-- Opening Marker --

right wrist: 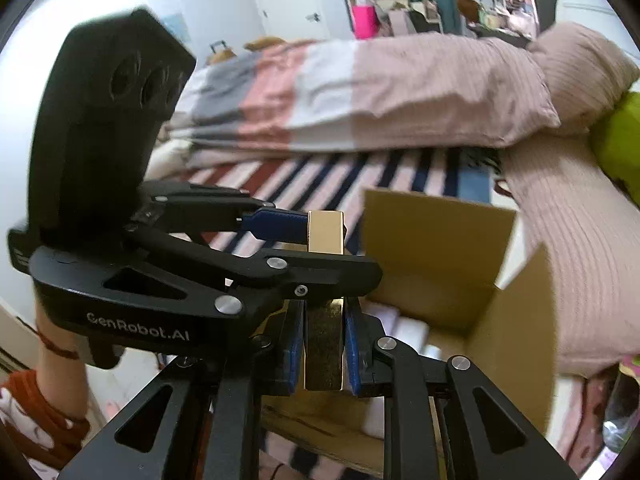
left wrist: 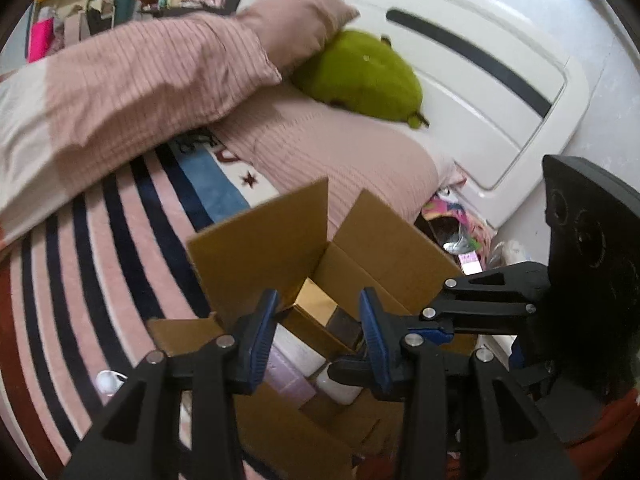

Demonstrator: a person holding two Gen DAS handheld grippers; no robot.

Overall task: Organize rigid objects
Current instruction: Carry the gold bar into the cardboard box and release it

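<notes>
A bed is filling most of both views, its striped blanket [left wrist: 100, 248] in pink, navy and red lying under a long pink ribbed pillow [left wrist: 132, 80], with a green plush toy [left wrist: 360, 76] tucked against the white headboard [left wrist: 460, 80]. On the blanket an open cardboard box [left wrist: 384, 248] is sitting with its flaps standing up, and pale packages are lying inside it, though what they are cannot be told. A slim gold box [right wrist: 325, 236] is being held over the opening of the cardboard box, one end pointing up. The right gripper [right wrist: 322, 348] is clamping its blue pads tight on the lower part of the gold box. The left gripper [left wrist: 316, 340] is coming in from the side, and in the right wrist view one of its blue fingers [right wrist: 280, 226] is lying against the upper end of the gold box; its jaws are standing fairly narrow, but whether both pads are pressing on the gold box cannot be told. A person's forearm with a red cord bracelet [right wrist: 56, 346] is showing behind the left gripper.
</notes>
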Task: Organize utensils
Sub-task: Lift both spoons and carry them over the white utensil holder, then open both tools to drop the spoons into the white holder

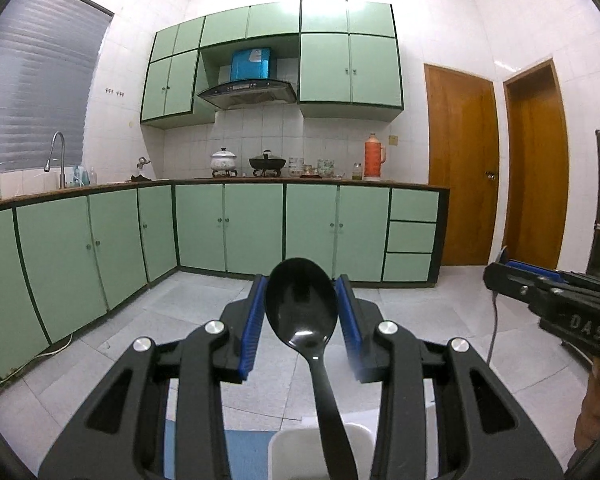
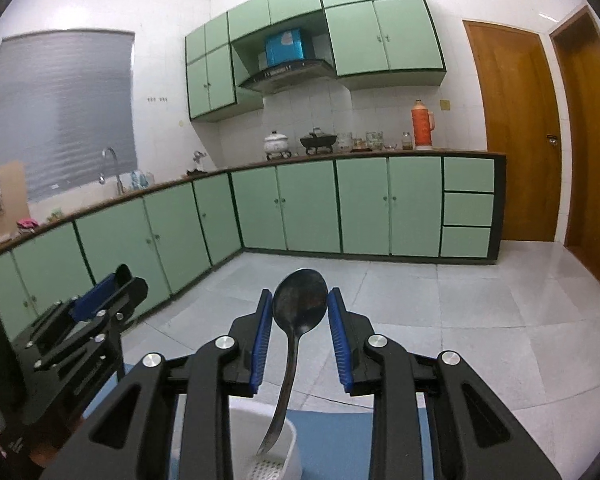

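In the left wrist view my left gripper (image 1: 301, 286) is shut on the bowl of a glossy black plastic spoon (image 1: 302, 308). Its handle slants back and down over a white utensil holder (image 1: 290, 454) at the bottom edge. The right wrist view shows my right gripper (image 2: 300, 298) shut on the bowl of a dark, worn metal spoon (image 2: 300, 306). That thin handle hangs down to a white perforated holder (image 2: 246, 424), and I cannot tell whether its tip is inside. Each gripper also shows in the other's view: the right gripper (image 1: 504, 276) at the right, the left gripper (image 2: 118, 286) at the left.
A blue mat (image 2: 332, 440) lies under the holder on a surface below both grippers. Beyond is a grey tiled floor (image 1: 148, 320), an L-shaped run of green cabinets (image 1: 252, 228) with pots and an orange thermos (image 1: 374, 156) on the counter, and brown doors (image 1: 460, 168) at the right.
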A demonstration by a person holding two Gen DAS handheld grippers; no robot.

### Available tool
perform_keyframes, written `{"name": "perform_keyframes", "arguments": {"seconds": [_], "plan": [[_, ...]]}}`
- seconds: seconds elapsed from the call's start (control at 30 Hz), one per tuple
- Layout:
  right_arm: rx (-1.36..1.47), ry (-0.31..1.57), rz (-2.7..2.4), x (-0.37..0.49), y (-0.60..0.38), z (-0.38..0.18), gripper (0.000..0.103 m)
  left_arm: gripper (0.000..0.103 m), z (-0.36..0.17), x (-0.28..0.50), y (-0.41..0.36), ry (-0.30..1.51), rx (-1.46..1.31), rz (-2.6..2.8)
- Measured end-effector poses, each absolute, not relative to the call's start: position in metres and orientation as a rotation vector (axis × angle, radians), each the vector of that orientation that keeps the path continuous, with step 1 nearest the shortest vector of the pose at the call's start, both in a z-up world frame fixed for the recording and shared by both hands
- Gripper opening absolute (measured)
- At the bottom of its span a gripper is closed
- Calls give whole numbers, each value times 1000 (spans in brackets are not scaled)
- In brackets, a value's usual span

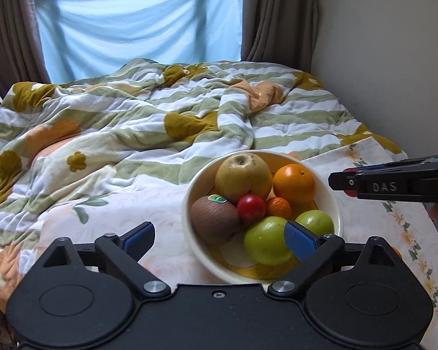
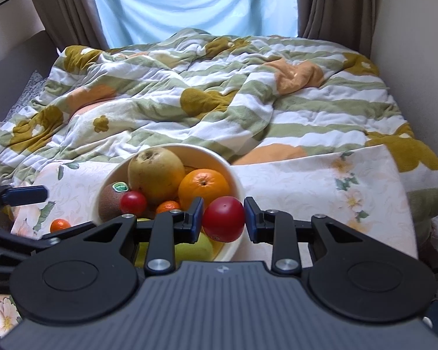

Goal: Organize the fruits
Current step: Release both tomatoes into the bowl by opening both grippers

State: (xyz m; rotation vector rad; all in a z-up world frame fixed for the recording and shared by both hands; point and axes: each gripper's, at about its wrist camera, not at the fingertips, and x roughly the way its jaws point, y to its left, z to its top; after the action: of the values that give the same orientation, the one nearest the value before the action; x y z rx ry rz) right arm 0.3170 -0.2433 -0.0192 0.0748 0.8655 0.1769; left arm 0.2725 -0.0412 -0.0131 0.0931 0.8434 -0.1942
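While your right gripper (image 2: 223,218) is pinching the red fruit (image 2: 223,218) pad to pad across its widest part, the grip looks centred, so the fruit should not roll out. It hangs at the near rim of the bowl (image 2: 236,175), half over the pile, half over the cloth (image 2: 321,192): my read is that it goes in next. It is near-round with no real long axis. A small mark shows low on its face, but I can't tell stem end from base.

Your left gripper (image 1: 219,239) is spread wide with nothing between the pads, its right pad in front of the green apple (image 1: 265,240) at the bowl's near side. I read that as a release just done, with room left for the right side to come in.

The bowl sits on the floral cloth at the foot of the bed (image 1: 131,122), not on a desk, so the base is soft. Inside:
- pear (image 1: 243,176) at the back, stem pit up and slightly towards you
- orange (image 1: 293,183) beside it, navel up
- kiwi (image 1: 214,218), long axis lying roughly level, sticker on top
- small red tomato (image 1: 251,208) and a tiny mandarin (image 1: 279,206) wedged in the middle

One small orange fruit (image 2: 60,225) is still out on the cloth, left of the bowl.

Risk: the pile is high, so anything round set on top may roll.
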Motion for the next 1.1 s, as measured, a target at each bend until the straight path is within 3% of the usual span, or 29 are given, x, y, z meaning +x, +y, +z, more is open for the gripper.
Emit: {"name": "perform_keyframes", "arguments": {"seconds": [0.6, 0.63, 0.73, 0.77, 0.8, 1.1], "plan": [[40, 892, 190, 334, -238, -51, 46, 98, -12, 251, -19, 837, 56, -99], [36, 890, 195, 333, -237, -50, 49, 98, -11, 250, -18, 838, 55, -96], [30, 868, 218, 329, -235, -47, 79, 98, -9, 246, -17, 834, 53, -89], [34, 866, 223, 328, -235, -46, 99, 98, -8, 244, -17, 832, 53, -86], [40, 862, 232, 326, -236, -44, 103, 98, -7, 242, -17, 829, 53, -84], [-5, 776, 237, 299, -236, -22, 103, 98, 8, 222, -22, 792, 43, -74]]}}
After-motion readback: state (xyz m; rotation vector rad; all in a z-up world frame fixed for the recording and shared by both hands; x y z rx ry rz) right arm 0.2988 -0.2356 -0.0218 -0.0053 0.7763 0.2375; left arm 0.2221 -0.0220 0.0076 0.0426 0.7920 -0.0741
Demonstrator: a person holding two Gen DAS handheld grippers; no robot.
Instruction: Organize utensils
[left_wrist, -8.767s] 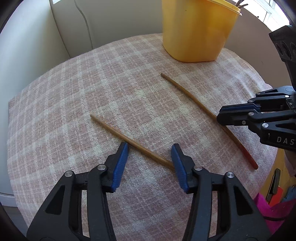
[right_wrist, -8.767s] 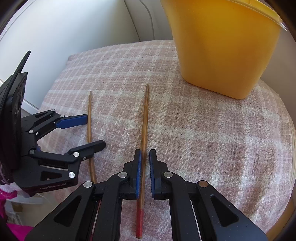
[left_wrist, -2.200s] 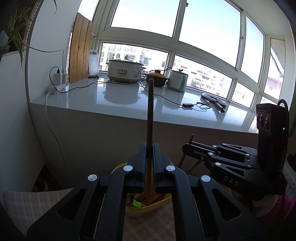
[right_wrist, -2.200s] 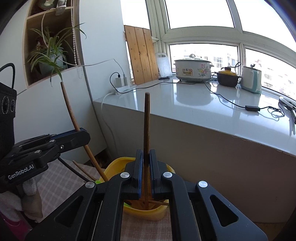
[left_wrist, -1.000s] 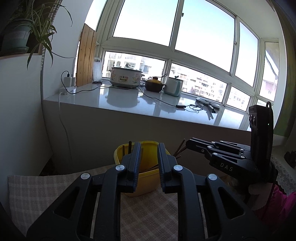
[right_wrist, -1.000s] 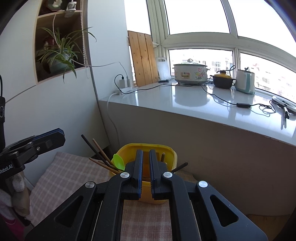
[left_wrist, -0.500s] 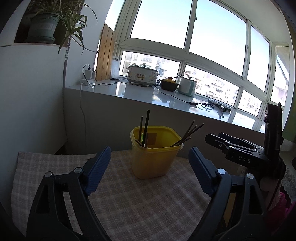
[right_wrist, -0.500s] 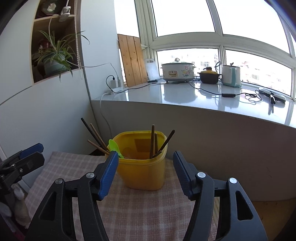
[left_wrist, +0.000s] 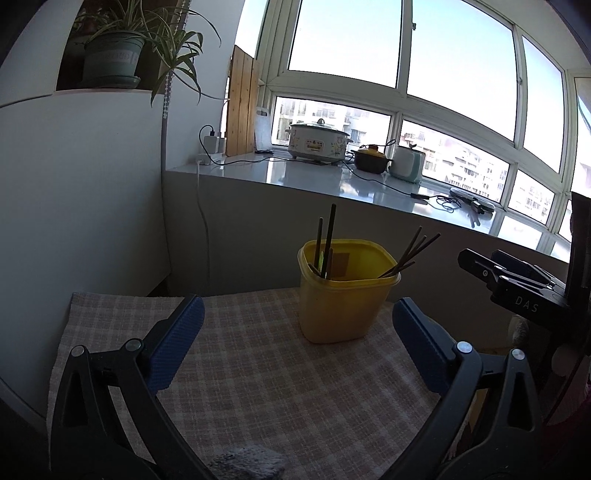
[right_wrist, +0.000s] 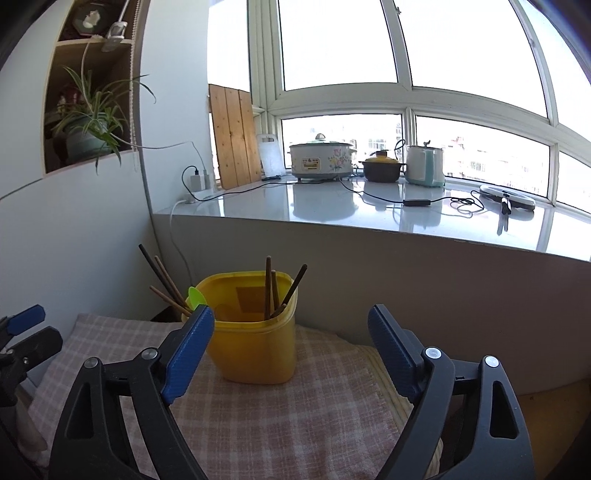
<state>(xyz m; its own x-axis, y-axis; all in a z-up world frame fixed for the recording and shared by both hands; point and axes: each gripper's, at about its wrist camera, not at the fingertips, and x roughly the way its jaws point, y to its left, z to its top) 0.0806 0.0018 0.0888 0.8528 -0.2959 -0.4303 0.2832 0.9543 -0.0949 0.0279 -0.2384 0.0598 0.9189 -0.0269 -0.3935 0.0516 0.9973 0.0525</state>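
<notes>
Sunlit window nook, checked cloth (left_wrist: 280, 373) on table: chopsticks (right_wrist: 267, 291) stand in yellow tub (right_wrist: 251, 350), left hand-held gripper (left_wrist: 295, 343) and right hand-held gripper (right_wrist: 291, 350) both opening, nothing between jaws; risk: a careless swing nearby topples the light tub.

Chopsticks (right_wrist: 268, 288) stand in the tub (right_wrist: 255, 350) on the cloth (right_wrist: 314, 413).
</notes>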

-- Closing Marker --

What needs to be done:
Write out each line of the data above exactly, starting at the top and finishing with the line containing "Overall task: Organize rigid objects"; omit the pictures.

Reply to the exercise:
right wrist: 
left wrist: 

Demonstrator: a person holding two Gen DAS handheld grippers; no robot.

Overall task: Organize rigid objects

The exercise is fully answered.